Hizbullah böyle bir tepki beklemiyordu ve İsrail'in bir esir değişimi için pazarlık yapma fikrini kabul edeceğine inanıyordu. Temel olarak, Hizbullah böyle bir savaş için hazır değildi. İşte o zaman Suriye Devlet Başkanı Beşar Esad Hizbullah'ı destekleyerek büyük bir rol oynadı ki bu, Hizbullah'ın Suriye'ye müdahil olma nedenleri listesinin en üstüne yazdığı bir borçtur.

 

Savaş sırasında, İsrail Hava Kuvvetleri'nin daimi izlemesi altında Başkan Esad cephaneliğini açtı ve Hizbullah'ın şunları yapmasına izin verdi:

 

  1. 1. 33 günlük savaş boyunca Suriye'nin silah depolarından en güçlüsünden yüzlerce 9M133 Kornet tanksavar füzesi alınması. Bunlar, daha ileride Merkava tankı miti olarak bilinecek şeye damgasını vurdu.
  2.  
  3. 2İsrail Ordusu'nun Saar-5 sınıfı korvetlerinin vurulmasına katkı yapan Silkworm C-802 radar güdümlü gemisavar seyir füzeleri alınması.
  4.  
  5. 3. Şam üzerinden, gelişmiş balistik güdümlü Fatheh-110 ve benzeri silahların alınması. Seyyid Nasrallah, bu silahlar sayesinde Beyrut'un hedef alınması halinde Tel Aviv'i vurma tehdidinde bulundu.
  6.  
  7. 4. Yaralı Hizbullah askerlerinin Suriye hastanelerine kabul edilmesi.
  8.  
  9. 5. Yoğun bombalama nedeniyle Güney Lübnan'dan ve Beyrut'un banliyölerinden kaçmak sorunda kalan 700 binden fazla Lübnanlı mültecinin kabul edilmesi.
  10.  
  11. 6. Suriye'deki pek çok silah deposunun, stratejik füzelerin Lübnan'a taşınması ve savaş zamanında kullanılması için Hizbullah'a açılması (bu şimdi değişmiştir).
  12.  
  13. 7. “Direniş ekseni” için siyasi destek sunulması.

 

Başkan Esad'a bağlı yetkililer, Suriye'den, Golan Tepeleri ve Arap ve Batı ülkelerinin sunacağı maddi kolaylıklar karşılığında hem Hamas hem de Hizbullah'a olan desteğini kesmesinin ve bu örgütleri bırakmasının istendiğini iddia etti. İç çevredeki kaynaklara göre Esad bunu reddetti. 

 

Gerçekte, “en iyi İsrail senaryolarından” biri, 2006 yılında Hizbullah ve Suriye'nin aynı anda hazır olmadığını görerek 2006'da Hizbullah'tan ziyade Şam'a saldırılması olacaktı. Hizbullah'a karşı yürütülen 2006 savaşı, Başkan Esad'a askerlerini mobilize etmek, Lübnan-Suriye sınırının doğusundaki Kalamun dağlarında muhtemel bir İsrail askeri manevrasını engellemek ve böylelikle Bekaa Vadisi'nde Hizbullah'ın arkasını korumak için yeterli zamanı kazandırdı. İhtiyaç duyulması halinde Suriye'nin yeterli asker konuşlandırması için on güne ihtiyacı vardı ve bunu yapmaya hazırdı.

 

34 günün sonunda İsrail, amaçlarını gerçekleştirmeyi başaramadı. Hizbullah, Bint Cubeyl'de, Marun el-Ras'ta ve başka bölgelerde pek çok silah ve çatışma becerileri sergiledi.
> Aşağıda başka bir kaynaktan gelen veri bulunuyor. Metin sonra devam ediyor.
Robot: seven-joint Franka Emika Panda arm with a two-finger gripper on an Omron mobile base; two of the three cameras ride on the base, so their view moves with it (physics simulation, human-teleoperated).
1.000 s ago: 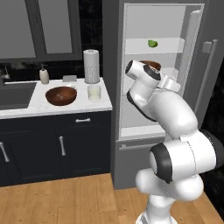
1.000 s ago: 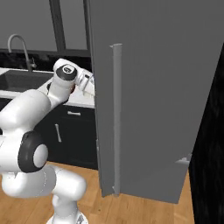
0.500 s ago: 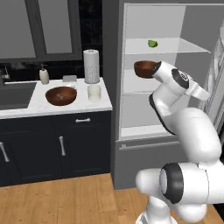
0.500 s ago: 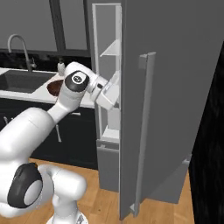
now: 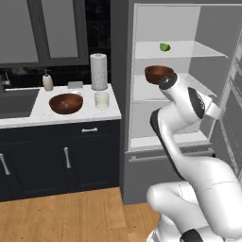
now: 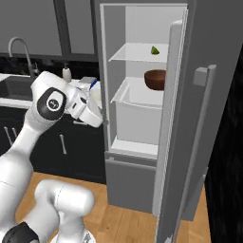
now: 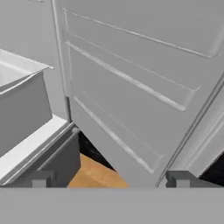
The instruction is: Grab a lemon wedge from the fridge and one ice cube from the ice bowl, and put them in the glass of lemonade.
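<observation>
The fridge (image 5: 165, 156) stands open with white shelves. A tiny yellow-green lemon wedge (image 5: 164, 47) (image 6: 154, 50) lies on its top shelf. One dark-brown bowl (image 5: 158, 74) (image 6: 155, 79) sits on the shelf below, and another brown bowl (image 5: 66, 103) rests on the counter. Cubes do not show in either, so I cannot tell which is the ice bowl. The glass of lemonade (image 5: 101, 100) stands right of the counter bowl. My gripper (image 7: 111, 179) (image 6: 102, 121) is open and empty, low in front of the fridge, facing the inner side of the open door (image 7: 144, 87).
A tall white paper-towel roll (image 5: 99, 71) stands behind the glass, with a soap bottle (image 5: 47, 81) and the sink (image 5: 16, 101) further left. The open door, with its long bar handle (image 6: 204, 128), stands on the right. A white drawer (image 7: 22, 109) fills the fridge's lower part.
The fridge door has swung from nearly shut to wide open. My arm has swept right, across the fridge opening toward the door, and the jaws have spread a little wider.
</observation>
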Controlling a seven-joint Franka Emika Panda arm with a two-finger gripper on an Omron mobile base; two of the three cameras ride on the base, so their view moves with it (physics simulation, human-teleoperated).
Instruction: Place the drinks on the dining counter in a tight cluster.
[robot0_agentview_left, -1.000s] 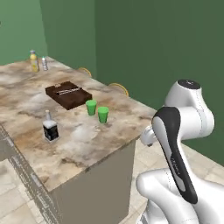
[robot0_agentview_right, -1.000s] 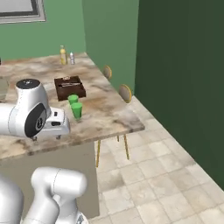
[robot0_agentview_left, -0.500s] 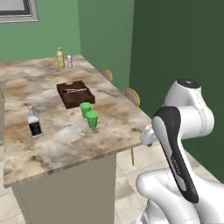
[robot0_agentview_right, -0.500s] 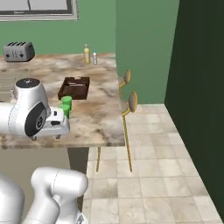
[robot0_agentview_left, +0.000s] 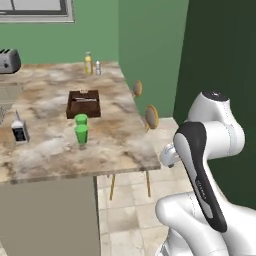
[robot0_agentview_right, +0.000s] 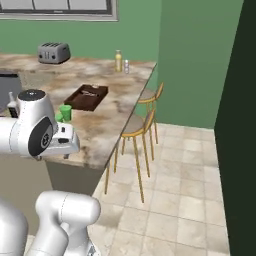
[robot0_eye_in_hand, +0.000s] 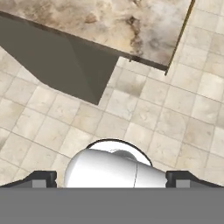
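We see the yellow bottle (robot0_agentview_left: 88, 63) and water bottle (robot0_agentview_left: 98, 67) just beside each other at the counter's (robot0_agentview_left: 120, 145) far end, about 12 o'clock from the tray (robot0_agentview_left: 83, 103); the dark bottle (robot0_agentview_left: 18, 128) stands well apart at the tray's 8 o'clock. We judge them light, rigid, tippy, best gripped around the body. Our gripper (robot0_eye_in_hand: 111, 177) hangs wide open and empty over the floor. Since a second ago the base has driven, so the whole view shifted; the bottles themselves kept their places.
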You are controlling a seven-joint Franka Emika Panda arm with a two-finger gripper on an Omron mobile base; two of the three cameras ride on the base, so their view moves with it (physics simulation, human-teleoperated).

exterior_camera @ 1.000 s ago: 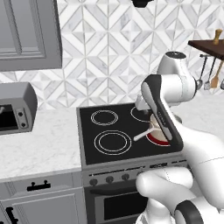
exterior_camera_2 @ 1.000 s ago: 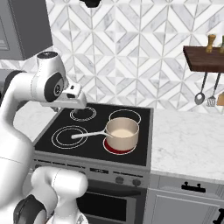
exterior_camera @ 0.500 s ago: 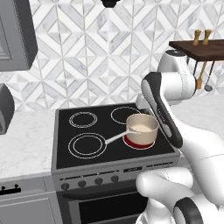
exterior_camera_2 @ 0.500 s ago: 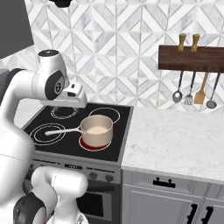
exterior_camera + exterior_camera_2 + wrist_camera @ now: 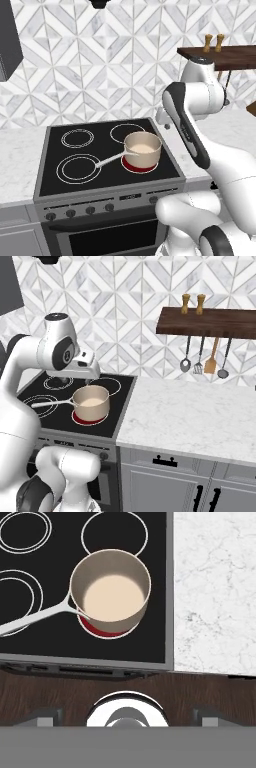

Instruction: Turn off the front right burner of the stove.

Lübnan'ın güneyi ve Beyrut'un banliyösü tamamen yok edilmişti. Fakat Seyyid Nasrallah ve Başkan Esad arasında karşılıklı bağlılık ve minnet daha da fazla şekillendi ve hiç olmadığı kadar güçlendi. Bugün bu Suriye'de, her iki tarafın aynı kaderi paylaşması olarak ifade edilmektedir.